**WORK INSTRUCTION:**
Among the entries that follow, the required portion opens with the line containing "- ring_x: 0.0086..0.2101" and closes with the line containing "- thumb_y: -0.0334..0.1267". Give that portion again exactly, and nothing else.

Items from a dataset
————

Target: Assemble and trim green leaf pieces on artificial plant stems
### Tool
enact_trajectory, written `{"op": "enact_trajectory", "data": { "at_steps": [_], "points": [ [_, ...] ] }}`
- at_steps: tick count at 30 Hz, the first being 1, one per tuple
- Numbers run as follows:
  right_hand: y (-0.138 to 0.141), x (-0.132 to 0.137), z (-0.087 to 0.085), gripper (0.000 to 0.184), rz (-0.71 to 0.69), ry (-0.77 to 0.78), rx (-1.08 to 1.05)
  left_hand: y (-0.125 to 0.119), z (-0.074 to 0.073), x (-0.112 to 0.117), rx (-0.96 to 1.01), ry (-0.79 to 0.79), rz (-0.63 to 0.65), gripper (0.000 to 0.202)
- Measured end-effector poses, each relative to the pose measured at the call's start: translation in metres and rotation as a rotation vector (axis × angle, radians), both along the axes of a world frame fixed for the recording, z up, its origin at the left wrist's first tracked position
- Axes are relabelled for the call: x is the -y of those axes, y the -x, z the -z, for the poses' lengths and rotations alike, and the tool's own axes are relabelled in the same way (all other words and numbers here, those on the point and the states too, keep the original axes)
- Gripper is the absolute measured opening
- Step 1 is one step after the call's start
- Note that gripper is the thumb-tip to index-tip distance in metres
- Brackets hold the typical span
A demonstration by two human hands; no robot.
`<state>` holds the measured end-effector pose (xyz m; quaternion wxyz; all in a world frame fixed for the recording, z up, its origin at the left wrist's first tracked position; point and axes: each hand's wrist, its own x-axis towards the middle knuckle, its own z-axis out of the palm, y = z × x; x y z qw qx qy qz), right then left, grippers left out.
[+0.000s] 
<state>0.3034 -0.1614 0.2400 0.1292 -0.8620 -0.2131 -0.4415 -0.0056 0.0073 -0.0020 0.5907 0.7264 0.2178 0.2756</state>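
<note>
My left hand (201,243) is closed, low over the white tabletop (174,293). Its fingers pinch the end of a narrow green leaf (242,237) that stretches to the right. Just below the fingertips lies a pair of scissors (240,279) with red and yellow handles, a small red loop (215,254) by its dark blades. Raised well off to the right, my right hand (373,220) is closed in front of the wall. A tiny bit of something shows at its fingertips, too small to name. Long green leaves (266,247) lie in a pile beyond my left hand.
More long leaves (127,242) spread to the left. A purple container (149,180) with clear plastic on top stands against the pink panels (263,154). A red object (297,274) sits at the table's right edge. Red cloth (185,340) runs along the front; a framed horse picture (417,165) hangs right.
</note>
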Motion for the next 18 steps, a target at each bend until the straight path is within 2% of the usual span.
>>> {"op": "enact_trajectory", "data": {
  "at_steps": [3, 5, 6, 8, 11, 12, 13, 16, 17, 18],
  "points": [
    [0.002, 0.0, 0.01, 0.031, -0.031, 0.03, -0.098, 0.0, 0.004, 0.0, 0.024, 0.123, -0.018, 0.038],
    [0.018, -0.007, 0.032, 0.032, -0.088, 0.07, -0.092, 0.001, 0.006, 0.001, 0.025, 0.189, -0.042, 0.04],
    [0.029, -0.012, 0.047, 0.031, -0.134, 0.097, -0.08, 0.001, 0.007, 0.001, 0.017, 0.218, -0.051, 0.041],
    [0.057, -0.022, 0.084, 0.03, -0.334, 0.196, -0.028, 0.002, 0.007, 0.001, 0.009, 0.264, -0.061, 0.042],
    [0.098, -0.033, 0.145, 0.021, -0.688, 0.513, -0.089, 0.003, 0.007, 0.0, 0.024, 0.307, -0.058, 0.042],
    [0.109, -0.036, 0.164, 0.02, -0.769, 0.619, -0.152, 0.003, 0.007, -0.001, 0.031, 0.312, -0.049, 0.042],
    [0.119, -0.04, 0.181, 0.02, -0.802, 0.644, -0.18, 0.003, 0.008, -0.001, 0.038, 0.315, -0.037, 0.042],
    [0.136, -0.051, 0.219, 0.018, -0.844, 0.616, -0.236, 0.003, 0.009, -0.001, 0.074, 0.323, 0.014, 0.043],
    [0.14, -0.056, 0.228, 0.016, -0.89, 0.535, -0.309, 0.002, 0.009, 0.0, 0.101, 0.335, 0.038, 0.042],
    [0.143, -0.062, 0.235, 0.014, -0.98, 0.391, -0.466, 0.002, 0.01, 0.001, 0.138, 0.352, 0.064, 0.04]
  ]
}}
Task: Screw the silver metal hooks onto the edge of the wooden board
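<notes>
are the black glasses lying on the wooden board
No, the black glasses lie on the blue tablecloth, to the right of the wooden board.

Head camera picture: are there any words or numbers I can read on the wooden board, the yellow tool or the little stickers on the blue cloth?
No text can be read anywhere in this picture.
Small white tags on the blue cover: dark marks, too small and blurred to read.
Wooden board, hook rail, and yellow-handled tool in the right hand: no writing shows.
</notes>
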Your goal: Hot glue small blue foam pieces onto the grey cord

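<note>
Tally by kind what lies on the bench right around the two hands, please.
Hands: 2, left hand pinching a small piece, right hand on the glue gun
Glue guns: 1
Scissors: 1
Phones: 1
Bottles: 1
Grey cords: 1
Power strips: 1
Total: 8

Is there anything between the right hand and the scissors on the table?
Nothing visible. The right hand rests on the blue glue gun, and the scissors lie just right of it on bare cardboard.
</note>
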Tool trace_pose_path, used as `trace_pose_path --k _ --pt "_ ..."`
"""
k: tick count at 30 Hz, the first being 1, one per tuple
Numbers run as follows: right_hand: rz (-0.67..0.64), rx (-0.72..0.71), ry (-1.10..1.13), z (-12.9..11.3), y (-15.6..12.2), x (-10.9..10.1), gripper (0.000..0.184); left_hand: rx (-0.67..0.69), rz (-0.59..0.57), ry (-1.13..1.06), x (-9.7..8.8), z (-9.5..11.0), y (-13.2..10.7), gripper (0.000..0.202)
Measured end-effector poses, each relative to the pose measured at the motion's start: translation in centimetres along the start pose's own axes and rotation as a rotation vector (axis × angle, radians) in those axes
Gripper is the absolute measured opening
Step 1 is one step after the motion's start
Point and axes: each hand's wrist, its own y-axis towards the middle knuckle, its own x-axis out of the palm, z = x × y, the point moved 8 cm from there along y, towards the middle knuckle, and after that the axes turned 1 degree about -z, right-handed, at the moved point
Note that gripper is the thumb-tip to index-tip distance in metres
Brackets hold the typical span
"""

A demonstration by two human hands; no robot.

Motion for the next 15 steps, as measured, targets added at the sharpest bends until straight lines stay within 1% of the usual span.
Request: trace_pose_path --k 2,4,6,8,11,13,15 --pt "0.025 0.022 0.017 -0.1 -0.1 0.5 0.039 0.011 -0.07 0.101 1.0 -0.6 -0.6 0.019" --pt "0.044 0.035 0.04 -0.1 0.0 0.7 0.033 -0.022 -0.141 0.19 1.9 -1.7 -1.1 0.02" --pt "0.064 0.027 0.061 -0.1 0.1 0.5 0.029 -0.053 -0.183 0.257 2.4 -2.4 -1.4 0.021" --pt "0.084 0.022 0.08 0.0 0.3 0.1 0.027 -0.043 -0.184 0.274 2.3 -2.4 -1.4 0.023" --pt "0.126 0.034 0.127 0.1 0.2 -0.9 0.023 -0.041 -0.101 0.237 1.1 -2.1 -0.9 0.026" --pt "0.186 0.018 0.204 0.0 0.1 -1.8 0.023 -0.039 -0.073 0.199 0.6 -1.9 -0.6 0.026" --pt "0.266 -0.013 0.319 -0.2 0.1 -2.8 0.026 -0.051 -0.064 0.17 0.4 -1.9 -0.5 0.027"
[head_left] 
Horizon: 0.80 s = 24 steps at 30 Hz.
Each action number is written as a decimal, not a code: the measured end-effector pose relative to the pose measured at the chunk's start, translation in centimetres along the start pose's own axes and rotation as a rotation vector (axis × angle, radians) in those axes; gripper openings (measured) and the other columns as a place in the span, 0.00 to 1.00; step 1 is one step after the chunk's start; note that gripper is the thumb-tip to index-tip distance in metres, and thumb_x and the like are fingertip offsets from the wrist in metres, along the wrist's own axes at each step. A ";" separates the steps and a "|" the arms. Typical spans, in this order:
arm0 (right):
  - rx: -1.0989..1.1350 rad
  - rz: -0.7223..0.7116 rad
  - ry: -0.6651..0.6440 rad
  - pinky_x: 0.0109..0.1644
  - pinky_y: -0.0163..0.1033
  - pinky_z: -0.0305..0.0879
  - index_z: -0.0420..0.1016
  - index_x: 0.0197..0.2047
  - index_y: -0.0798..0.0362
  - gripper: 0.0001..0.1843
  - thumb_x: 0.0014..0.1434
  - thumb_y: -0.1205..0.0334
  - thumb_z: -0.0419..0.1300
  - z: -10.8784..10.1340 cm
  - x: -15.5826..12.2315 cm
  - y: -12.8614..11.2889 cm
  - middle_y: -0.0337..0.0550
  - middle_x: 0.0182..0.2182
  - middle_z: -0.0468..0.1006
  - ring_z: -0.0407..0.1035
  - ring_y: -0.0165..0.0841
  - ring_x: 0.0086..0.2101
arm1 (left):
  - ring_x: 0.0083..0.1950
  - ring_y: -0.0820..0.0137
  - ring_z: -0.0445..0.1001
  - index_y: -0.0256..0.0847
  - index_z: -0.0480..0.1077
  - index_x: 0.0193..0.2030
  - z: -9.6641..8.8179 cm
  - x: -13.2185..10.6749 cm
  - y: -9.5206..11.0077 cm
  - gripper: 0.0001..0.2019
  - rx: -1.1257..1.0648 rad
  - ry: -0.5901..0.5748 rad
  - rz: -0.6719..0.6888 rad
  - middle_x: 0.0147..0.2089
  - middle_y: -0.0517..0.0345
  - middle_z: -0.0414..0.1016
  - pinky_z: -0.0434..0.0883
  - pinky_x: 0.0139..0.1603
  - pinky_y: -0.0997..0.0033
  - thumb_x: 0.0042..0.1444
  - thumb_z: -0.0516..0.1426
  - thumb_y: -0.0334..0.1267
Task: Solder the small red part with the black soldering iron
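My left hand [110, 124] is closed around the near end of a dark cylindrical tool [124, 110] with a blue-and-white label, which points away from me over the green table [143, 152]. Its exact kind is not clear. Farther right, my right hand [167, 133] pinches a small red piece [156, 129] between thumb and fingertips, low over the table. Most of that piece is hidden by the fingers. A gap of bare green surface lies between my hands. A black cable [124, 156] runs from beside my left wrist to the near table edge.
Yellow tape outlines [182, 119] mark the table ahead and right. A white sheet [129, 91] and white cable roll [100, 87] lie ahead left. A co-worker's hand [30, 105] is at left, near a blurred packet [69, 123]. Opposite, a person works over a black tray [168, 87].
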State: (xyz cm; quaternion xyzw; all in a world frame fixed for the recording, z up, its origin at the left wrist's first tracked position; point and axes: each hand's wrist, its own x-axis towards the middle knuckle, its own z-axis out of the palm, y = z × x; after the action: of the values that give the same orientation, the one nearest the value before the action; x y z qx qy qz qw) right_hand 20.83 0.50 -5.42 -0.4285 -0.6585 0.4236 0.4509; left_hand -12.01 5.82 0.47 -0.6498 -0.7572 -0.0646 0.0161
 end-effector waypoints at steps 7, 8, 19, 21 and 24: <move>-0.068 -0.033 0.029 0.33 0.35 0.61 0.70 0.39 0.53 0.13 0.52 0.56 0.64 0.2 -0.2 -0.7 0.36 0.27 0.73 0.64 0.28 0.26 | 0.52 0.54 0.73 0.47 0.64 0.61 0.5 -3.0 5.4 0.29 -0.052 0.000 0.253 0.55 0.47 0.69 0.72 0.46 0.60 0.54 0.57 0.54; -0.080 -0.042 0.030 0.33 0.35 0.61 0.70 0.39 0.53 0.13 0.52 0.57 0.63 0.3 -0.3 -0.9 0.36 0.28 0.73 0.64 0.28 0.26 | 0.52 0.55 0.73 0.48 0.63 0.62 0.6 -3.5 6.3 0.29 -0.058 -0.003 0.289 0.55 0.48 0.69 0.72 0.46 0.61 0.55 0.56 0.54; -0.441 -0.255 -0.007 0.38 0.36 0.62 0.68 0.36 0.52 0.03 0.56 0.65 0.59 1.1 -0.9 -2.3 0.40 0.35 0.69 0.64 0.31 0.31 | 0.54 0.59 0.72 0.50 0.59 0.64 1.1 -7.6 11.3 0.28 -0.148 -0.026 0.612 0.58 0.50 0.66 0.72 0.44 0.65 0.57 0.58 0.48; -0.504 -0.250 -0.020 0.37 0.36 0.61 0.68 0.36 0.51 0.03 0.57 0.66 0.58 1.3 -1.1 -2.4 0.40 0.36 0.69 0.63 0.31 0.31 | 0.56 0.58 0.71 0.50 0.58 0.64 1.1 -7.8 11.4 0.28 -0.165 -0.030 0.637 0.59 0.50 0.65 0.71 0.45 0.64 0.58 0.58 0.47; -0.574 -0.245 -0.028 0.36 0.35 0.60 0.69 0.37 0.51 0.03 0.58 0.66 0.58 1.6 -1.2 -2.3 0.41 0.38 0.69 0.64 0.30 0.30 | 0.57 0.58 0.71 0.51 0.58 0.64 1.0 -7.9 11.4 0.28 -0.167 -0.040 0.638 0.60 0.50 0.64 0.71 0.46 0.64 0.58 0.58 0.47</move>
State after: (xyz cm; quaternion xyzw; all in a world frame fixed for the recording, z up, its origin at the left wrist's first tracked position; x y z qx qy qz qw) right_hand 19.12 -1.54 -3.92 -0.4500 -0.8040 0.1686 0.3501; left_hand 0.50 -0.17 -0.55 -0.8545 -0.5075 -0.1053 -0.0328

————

**WORKED SOLUTION:**
  - ring_x: 0.0086..0.2101
arm1 (left):
  - ring_x: 0.0083..0.1950
  - ring_y: -0.0820..0.0137
  - ring_z: -0.0445..0.1001
  - index_y: -0.0256..0.0847
  - index_z: -0.0480..0.1077
  - index_x: 0.0193..0.2030
  - z: -9.6641..8.8179 cm
  - x: -13.2185..10.6749 cm
  - y: -9.5206..11.0077 cm
  - gripper: 0.0001..0.2019
  - rx: -1.1257..1.0648 rad
  - ry: -0.5901..0.5748 rad
  - rz: -0.6719..0.6888 rad
  - middle_x: 0.0147..0.2089
  - middle_y: -0.0517..0.0345
  - middle_z: -0.0414..0.1016
  - pinky_z: -0.0434..0.0883
  - pinky_x: 0.0139..0.1603
  - pinky_y: -0.0997..0.0033
  - thumb_x: 0.0042..0.1444
  - thumb_z: -0.0516..0.1426
  - thumb_y: -0.0334..0.1267

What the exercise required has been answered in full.